WeWork walked away from a six-storey centre at Harbour City
WeWork has surrendered three lease commitments in Hong Kong as the US co-working giant continues to restructure its portfolio, according to a person with knowledge of the matter who spoke to Mingtiandi.
Mingtiandi understands that WeWork has surrendered its centre in Wharf’s Harbour City complex in Tsim Sha Tsui, which failed to open in the last quarter of 2019, and has handed back its facility in the Harbourside HQ in Ngau Tau Kok after renovations on both locations had been mostly completed. The company has also failed to open a third previously announced location at Hysan Place in Causeway Bay.
The pullback by WeWork comes as social distancing measures to stop the spread of COVID-19 have emptied co-working spaces in the Asian financial hub, forcing co-working operators in the city to further pare their portfolios.
Shelving Plans Before Moving In
In the once-bustling Tsim Sha Tsui retail hub, WeWork has abandoned its 150,000 square foot space at Gateway Tower 6 in Harbour City after leasing the grade A property last year at a reported HK$60 per square foot per month. The six-floor office is only a ten-minute ferry ride across Victoria Harbour from the Central pier.

Jonathan Wright, director of flexible workspace services for Asia at Colliers International
“The challenge with the locations WeWork have handed back is that the market has moved since these leases were committed to and therefore any incoming tenant, whether flexible workspace operator or not, will be looking at a discount to the rents WeWork were paying,” said Jonathan Wright, director of flexible workspace services for Asia at Colliers International.
In Kowloon Bay, the company is also said to have walked away from a largely completed facility in CSI’s Harbourside HQ, which was known until recently as the Octa Tower.
WeWork is said to have leased the 47,600 square feet space near the Ngau Tau Kok MTR station for the equivalent of HK$25 per square foot per month, and had earlier announced that the co-working hub would commence operations in the fourth quarter of 2019.
The Kowloon location of these two centres may have helped make them expendable, one analyst indicated.
“Given the bleak outlook of the coworking market right now, co-working firms like WeWork have to minimise their costs, and are likely to opt out of offices in Kowloon first due to the abundance of supply in the sub-market compared to the Greater Central area,” said Vincent Cheung, managing director of Vincorn Consulting and Appraisal.
Both locations have been listed for lease despite renovations having been completed, after WeWork opted to trim its footprint in the city, according to the media account.
In Causeway Bay, WeWork has also terminated its lease for a centre in Hysan Place, which the shared office giant had previously said it would open during the final three months of 2019.
Timing the Market
During October, WeWork had announced plans to open four new Hong Kong locations by the end of 2019, including centres at The Quayside in Kwun Tong and at Henderson Land’s H Code on Pottinger Street in Central, in addition to the aborted locations in Tsim Sha Tsui, Kowloon Bay and Causeway Bay. Since that time, the H Code and The Quayside centres have opened successfully.
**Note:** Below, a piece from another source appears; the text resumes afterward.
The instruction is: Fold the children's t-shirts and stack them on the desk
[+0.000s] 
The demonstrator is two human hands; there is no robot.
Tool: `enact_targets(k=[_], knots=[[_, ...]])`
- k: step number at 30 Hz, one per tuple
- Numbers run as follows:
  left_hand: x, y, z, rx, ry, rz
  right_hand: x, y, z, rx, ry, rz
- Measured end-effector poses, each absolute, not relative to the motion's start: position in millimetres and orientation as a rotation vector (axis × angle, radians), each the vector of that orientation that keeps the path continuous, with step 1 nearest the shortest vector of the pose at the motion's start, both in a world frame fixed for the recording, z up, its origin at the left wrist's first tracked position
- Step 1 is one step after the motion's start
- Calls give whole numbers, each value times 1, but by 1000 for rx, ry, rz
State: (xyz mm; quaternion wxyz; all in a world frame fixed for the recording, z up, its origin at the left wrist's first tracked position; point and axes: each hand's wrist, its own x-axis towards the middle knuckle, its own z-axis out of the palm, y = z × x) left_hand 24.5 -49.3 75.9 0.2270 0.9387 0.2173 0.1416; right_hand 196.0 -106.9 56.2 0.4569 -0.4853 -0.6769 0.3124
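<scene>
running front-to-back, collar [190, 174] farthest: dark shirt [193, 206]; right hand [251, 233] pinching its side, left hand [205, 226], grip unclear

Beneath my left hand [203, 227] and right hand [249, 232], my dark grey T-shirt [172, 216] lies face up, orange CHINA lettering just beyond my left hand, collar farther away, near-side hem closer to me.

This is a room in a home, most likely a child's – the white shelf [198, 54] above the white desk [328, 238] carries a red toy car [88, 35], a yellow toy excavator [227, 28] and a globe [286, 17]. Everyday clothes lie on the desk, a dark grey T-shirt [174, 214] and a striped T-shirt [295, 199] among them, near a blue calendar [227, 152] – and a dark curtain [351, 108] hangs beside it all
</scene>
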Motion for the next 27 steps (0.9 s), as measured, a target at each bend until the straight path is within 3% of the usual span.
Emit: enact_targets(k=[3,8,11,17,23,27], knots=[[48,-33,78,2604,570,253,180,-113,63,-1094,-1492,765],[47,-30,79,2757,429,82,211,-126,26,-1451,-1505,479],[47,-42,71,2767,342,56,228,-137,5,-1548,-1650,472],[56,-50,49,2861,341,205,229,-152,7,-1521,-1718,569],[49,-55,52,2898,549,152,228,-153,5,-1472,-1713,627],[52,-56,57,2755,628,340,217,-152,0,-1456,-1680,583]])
From March through August last year WeWork had signed five new leases representing 425,000 square feet of office space. Since that time, in addition to abandoning the three locations now on the market, in November the firm surrendered half of a 60,000 square foot space it had agreed to occupy in the Hopewell Centre in Wanchai.
WeWork’s woes come as the vacancy rate for grade A office space in Central rose to 4.6 per cent in the first quarter of 2020, up from 3.8 percent from the previous three months, according to a report released in April by property agency Savills. Citywide, vacancy rates have risen from 2.6 percent in March 2019 to 5.2 percent in March 2020, the agency found.
DIY Co-Working
With office demand wavering, operators such as WeWork are finding that committing to long term leases carries significant downsides, with landlord support becoming critical to establishing successfully flexible office locations.
“What flexible workspace locations on leases being handed back to landlords highlights is that leases are not a lower risk way of bringing a flexible workspace operator into an asset and we expect partnerships and management agreements to become more common,” Colliers’ Wright said.
Among the Hong Kong locations that WeWork has been able to open over the last six months, the company’s centre at the Quayside was established through a joint venture with the building’s developer, a joint venture between Link REIT and private local builder Nan Fung.
In some instances, landlords have decided to go solo as troubled flexible office operators walk away from deals.
After local co-working provider Campfire walked away from a planned nine-floor centre at the V-Point commercial building in Causeway Bay late last year, the owner of the building decided to self-operate the facility, telling a local media outlet in March that it had succeeded in leasing out 70 percent of the space.